After that, throw some thoughts around about other people’s projects, ask questions if you’re so inclined. Be supportive above all.

Then show up again next Sunday when the circle updates next, letting us know how you did on your weekly project and what you’ve got coming down the pipe in the coming week (if you’d like to part of the circle, without subscribing to the rest of the blog, you can sign-up for reminders via email here).

MY CHECK-IN

What am I working on this week?

I hit a thorny bit of the Wail draft last week–a plot choice I thought was right turned out to be wrong, and the story ended up being a bit stuck as a result. Rather than grind my gears against a narrative that wasn’t moving and getting frustrated, I switched my focus over to a short story project about flying cities, the town-based proletariate who live below them, and the relationship between former partners who now find themselves on either side of the social divide as they search for some stolen goods. 

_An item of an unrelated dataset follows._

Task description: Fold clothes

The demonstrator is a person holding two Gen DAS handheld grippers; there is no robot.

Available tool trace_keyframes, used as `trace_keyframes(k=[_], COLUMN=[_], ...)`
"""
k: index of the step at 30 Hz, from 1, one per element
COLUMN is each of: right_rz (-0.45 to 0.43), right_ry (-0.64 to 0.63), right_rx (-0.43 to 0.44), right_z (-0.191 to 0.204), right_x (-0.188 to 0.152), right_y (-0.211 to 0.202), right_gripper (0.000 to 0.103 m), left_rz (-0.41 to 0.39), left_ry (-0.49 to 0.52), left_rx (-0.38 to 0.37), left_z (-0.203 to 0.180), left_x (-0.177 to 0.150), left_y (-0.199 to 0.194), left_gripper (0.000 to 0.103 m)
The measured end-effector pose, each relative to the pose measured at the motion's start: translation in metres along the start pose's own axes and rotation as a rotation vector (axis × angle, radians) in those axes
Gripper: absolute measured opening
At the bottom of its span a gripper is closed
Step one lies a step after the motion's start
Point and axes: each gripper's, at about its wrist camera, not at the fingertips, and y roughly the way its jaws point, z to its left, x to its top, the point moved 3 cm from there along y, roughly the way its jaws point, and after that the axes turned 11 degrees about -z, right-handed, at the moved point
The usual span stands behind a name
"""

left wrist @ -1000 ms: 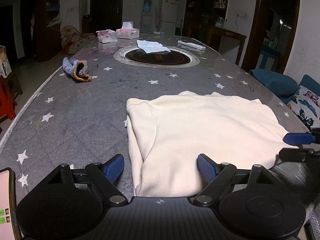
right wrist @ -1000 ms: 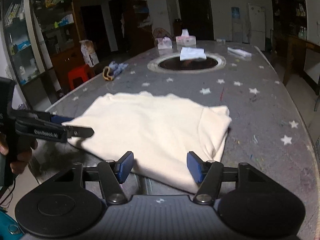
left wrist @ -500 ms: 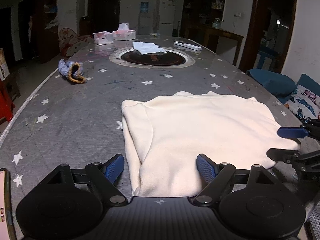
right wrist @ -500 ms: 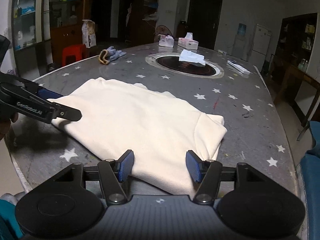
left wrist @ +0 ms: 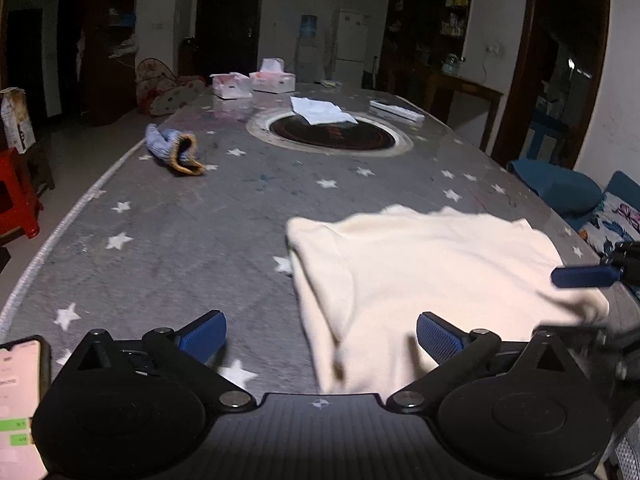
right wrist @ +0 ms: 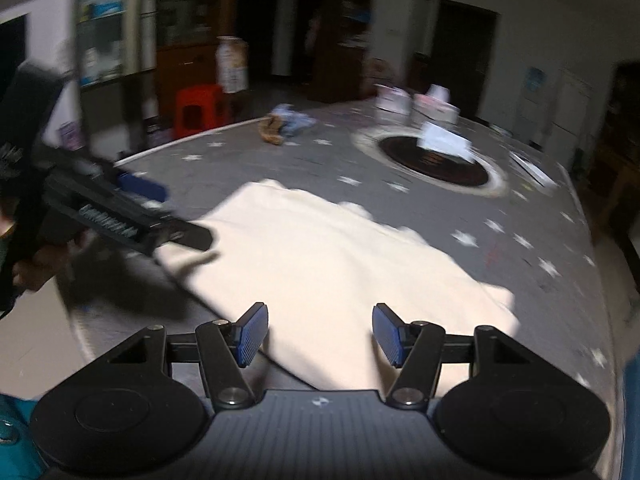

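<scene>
The left gripper (left wrist: 320, 338) has just been opening its jaws wide, with only the near left corner of the folded cream cloth garment (left wrist: 432, 276) lying between them, ungripped. The right gripper (right wrist: 318, 334) stands part open over the garment's near right edge, empty. The garment rests at the near edge of the grey star-patterned table (left wrist: 180, 248); both grippers look released, perhaps ready for another fold.

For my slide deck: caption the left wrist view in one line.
Left gripper, jaws just opened wide, poised at the near edge of a folded cream garment on a star-patterned table.
</scene>
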Motion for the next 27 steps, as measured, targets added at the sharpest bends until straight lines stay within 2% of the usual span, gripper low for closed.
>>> trace_keyframes(k=[4,8,10,12,15,19,22,27], right_rz=[-0.007,-0.008,-0.01,-0.011,0.006,0.015,-0.004,-0.031], right_ry=[-0.061,-0.139,-0.174,-0.206,-0.237,-0.23,-0.153,-0.032], right_rx=[0.088,0.181,0.212,0.238,0.243,0.234,0.23,0.241], right_z=[0.025,0.056,0.069,0.08,0.089,0.091,0.08,0.058], right_x=[0.009,0.014,0.016,0.017,0.014,0.011,0.015,0.025], right_y=[0.012,0.028,0.034,0.04,0.05,0.054,0.05,0.04], right_gripper=[0.058,0.057,0.049,0.049,0.032,0.01,0.005,0.004], left_rz=[-0.001,0.024,0.049,0.06,0.065,0.082,0.093,0.127], left_ry=[-0.032,-0.11,-0.153,-0.189,-0.234,-0.304,-0.354,-0.457], left_rx=[0.022,0.027,0.02,0.002,-0.009,-0.038,-0.05,-0.096], left_z=[0.01,0.02,0.024,0.027,0.029,0.03,0.03,0.026], left_x=[0.006,0.012,0.014,0.015,0.017,0.017,0.018,0.018], left_y=[-0.002,0.001,0.004,0.006,0.007,0.012,0.016,0.025], left_gripper=[0.103,0.103,0.103,0.103,0.103,0.103,0.103,0.103])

The interesting thing about this project is that it’s part of the 138 unfinished story drafts that have been haunting my to-do list for ages. I started it back in 2010 or so, and largely got moving by applying some of the insights from John Truby’s Anatomy of Story to pull apart the original concept and rebuild it around a narrative core instead of a voice and an idea. 

What’s inspiring me this week?

Seanan McGuire’s Deadland’s novel, Boneyard, which I devoured in the space of three days in the early parts of the week and really should do a post about here on its own terms.

It’s an intriguing beast: probably one of the best narrative works I’ve seen come out of the RPG source material, but it achieves this by largely discarding the conventions of the RPG session and character archetypes and simply building a compelling story out of the core DNA of the world.

The result is a novel that is recognisably set in the Deadlands world, but rarely feels like something you would replicate in a game session. 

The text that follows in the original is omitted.